Mercoledì sera, nella riunione che è seguita ai lavori d’aula, la romagnola Giulia Sarti ha alzato la mano timidamente e ha chiesto: «Perché non cominciamo a fare i nomi di un governo a 5 stelle? Se Bersani non ce la fa, rischiamo di farci trovare impreparati ». Una ventina erano con lei. Gli altri no. Così – almeno ufficialmente – non se n’è parlato. Le mosse del presidente della Repubblica però rimettono tutto in gioco. Vito Crimi annulla il ritorno a Brescia. Al Senato i pochi rimasti restano riuniti fino a tardi. Ci si vedrà  ancora stamattina, prima di incontrare il presidente. E lì, i nomi verranno fuori. Riportare i 20 punti di programma non ha senso. Stavolta bisogna avere
in mano qualcosa di concreto.
«Se il capo dello Stato ci proponesse Rodotà ? O Zagrebelsky? Perché dovremmo dire di no?», chiede più di un parlamentare. È davanti a questo scenario, che le truppe grilline rischiano di spaccarsi. È per questo, che i capigruppo in queste ore si affannano a trovare una linea che possa andar bene anche a chi non vuole continuare a dire solo no. «Si potrebbe fare un governo di scopo con 5 o 6 punti, così si tornerà  ad elezioni avendo fatto qualcosa», dice un senatore, che pure è già  in viaggio verso casa. La rosa però è tenuta segreta. «Se facciamo i nomi prima del tempo rischiamo di bruciarli», ragiona Massimo Artini, che il giorno prima è stato a Milano da Casaleggio per parlare della piattaforma informatica, degli strumenti di cui i parlamentari hanno bisogno per coordinarsi meglio.
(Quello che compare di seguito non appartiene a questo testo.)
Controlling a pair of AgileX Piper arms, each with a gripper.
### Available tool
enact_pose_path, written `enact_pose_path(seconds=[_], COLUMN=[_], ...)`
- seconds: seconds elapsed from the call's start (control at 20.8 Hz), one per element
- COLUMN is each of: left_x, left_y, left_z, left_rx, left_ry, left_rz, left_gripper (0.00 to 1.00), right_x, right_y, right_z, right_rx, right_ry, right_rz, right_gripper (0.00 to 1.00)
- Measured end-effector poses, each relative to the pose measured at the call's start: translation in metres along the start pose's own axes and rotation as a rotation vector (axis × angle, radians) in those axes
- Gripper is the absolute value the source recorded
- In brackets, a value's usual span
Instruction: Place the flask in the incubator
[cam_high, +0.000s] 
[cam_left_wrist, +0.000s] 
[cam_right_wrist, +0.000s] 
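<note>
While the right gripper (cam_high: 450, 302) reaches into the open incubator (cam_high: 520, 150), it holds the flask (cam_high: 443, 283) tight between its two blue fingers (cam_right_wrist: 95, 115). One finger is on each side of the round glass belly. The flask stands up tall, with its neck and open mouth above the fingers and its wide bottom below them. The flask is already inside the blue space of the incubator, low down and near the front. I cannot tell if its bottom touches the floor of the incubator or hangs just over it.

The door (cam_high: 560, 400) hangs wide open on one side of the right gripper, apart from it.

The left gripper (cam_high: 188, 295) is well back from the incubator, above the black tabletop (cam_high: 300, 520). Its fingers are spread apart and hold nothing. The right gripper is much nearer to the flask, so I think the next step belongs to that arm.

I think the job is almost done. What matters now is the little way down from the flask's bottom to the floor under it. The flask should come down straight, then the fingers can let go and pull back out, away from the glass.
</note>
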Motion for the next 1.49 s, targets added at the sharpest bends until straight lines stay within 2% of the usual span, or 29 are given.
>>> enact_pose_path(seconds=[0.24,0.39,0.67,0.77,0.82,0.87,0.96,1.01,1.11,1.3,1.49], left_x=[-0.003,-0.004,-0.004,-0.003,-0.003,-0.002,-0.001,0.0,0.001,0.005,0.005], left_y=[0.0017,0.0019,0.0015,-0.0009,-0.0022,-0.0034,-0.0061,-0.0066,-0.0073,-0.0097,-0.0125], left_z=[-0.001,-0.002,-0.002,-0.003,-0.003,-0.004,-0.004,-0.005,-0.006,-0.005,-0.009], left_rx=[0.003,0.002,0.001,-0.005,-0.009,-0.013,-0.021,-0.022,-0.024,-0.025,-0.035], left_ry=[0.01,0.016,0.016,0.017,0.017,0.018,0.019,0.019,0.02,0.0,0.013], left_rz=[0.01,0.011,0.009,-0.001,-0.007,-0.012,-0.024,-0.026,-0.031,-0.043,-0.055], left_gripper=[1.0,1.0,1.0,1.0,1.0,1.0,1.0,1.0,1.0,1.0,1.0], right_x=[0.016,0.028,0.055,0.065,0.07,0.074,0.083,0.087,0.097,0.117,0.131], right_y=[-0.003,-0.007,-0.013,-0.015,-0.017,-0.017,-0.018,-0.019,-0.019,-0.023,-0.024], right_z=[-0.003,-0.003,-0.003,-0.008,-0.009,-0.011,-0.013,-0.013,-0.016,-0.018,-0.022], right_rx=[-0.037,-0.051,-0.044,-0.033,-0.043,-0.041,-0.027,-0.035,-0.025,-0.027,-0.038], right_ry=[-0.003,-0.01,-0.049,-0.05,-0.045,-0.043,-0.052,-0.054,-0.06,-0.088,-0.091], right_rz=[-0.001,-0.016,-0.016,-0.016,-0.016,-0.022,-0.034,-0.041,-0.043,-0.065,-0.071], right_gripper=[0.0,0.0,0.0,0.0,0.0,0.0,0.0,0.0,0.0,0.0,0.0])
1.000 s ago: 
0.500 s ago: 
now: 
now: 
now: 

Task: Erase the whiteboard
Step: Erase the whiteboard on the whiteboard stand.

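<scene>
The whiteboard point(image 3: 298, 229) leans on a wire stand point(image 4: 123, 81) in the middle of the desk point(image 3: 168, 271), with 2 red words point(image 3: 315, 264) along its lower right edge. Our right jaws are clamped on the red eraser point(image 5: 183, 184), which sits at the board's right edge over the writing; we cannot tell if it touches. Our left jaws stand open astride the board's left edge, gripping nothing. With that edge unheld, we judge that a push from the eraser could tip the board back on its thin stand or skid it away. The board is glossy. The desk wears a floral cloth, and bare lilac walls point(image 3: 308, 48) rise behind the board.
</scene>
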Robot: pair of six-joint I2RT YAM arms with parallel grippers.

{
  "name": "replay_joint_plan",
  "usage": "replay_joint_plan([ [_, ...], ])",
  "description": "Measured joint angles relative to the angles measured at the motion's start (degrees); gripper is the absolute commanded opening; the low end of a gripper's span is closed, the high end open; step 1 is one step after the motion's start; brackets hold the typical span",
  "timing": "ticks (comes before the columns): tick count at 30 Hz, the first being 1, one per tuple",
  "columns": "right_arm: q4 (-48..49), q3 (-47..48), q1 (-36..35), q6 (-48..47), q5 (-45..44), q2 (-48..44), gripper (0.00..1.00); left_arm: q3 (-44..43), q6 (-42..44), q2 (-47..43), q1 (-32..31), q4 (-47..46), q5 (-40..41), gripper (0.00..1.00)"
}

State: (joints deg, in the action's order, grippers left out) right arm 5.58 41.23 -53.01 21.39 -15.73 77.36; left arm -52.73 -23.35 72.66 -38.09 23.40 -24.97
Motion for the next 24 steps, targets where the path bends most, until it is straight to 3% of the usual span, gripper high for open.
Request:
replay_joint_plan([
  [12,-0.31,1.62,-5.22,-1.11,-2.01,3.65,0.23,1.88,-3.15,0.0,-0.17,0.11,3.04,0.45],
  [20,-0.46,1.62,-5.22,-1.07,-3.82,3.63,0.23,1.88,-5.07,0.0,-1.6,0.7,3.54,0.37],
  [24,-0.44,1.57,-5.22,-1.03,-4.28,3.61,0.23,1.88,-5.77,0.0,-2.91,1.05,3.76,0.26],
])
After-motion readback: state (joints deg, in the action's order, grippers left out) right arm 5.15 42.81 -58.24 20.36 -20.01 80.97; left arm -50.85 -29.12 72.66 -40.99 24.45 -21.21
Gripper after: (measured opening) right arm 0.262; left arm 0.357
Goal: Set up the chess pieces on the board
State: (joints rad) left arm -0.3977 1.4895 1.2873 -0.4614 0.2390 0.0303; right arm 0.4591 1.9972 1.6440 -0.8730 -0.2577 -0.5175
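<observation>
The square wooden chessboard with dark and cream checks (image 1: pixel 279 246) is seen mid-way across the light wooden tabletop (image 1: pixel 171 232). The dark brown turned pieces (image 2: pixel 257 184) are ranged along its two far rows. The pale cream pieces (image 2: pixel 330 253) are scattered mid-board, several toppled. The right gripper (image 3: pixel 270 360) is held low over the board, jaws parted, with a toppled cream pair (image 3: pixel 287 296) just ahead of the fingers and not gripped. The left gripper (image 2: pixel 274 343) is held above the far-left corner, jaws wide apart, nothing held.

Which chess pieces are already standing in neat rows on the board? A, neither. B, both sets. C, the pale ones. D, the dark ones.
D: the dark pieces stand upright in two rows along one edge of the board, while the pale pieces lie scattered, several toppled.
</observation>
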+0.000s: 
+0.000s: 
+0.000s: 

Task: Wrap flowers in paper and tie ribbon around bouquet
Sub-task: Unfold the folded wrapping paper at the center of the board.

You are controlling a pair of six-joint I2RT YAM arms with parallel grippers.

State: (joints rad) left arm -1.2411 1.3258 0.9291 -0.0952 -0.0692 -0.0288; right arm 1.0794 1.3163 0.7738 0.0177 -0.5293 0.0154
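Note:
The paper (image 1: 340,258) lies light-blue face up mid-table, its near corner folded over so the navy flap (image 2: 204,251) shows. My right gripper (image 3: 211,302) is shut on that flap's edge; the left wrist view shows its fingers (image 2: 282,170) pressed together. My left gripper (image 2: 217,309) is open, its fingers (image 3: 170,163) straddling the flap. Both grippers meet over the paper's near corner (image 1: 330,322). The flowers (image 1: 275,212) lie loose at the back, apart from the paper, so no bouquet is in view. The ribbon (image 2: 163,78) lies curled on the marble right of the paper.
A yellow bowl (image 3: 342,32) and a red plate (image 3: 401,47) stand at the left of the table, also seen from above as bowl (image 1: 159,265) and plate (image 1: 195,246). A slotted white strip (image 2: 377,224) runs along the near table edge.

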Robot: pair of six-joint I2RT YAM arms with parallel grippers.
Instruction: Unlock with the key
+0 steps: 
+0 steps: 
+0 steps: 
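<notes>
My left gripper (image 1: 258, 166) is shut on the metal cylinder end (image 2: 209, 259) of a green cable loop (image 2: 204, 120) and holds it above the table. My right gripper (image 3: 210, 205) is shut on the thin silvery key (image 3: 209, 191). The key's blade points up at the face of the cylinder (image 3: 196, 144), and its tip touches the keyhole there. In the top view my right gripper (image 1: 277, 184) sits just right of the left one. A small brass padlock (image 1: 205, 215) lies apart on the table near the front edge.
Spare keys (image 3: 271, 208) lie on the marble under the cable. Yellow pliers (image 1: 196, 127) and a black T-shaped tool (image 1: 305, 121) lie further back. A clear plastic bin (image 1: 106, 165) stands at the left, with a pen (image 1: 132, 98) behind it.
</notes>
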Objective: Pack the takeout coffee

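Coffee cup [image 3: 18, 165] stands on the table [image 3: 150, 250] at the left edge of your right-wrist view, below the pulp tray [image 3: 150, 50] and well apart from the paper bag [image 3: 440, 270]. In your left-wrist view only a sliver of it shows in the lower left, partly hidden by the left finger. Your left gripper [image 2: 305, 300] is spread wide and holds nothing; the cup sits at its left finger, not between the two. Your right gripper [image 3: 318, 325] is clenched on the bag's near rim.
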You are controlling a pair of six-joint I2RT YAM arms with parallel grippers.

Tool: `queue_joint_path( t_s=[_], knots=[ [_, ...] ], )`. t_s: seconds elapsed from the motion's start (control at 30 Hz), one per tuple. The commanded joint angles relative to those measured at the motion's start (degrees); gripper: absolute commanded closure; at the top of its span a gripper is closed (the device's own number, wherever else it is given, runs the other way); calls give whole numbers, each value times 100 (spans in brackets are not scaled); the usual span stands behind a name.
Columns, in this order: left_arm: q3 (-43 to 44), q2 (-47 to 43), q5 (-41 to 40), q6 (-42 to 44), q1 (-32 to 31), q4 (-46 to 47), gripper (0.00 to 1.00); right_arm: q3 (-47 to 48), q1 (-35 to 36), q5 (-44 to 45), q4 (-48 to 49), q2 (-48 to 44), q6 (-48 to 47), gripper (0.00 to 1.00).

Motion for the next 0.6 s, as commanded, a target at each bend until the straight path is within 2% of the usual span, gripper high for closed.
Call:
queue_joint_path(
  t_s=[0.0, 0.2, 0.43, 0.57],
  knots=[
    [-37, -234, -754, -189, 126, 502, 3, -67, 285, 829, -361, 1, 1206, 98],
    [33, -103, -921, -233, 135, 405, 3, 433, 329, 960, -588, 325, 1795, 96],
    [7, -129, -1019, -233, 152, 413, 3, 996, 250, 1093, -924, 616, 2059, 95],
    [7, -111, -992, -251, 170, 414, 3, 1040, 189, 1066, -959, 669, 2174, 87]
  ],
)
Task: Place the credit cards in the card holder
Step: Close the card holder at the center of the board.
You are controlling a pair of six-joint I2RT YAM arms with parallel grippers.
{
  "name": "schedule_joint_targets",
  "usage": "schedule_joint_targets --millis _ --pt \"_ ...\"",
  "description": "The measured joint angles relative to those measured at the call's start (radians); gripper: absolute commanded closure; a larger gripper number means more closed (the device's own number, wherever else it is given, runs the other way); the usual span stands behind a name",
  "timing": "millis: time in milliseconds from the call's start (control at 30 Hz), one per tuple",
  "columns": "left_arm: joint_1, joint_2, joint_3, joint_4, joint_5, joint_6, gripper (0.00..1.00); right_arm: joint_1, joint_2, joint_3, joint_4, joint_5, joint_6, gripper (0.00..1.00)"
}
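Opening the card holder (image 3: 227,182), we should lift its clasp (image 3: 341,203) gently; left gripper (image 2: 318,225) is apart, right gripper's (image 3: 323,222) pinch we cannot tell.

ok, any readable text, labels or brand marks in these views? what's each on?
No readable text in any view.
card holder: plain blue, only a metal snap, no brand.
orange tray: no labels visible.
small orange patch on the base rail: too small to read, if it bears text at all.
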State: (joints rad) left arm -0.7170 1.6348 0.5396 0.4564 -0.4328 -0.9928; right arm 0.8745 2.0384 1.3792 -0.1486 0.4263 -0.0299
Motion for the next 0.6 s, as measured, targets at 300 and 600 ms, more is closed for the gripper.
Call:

E del modo in cui verrà  scelto il candidato alla presidenza della Repubblica: il sistema è quasi pronto, a decidere sarà  la base, potranno votare gli iscritti al portale che hanno mandato i documenti digitalizzati, come alle parlamentarie.
In tutto questo, aleggia l’arrivo di Beppe Grillo. Già  ieri una voce impazzita lo dava in partenza dalla villa al mare di Marina di Bibbona alla volta di Roma. «Potrebbe arrivare per le consultazioni », «Andrà  con Vito e Roberta al Quirinale», dicono i boatos. Crimi nega via sms: «Grillo non ci sarà ». Quel che è certo, è che pochi giorni fa ha telefonato ai senatori riuniti per dire loro: «Tenete duro. Nessuna fiducia a Gargamella (alias Bersani) . Non votate nessuno sennò qui ci fregano. Bisogna restare compatti». E che il suo incontro con tutti i parlamentari era previsto per giovedì 4 o sabato 6 aprile, a ridosso della visita che tutti quanti faranno all’Aquila il 5, nell’anniversario del terremoto.
Che non sia così facile tenere insieme il monolite a 5 stelle lo dimostra l’episodio del senatore Marino Mastrangeli, di Frosinone, già  noto alle cronache grilline per aver votato la fiducia a Piero Grasso in quanto «ex poliziotto», ospite ieri di Barbara d’Urso a Pomeriggio 5.
Un deputato della sua stessa città  guarda sconfortato il telefonino: «Ecco, dalla base mi stanno già  massacrando». Altri ironizzano: «Fermi tutti, parla lo statista». Ma anche: «Sapevamo che avremmo avuto anche noi qualche Scilipoti». Le regole di Beppe Grillo vietano i talk show, il senatore ha chiesto di essere intervistato da solo – senza contraddittorio con gli altri politici in studio – ma potrebbe non bastargli per evitare provvedimenti. Al Senato sanno dell’intervista solo a cose fatte, dall’ufficio di comunicazione parte un tentativo di dissuasione che va a vuoto. Volano urla. Più di uno mormora: «Per me quello è fuori».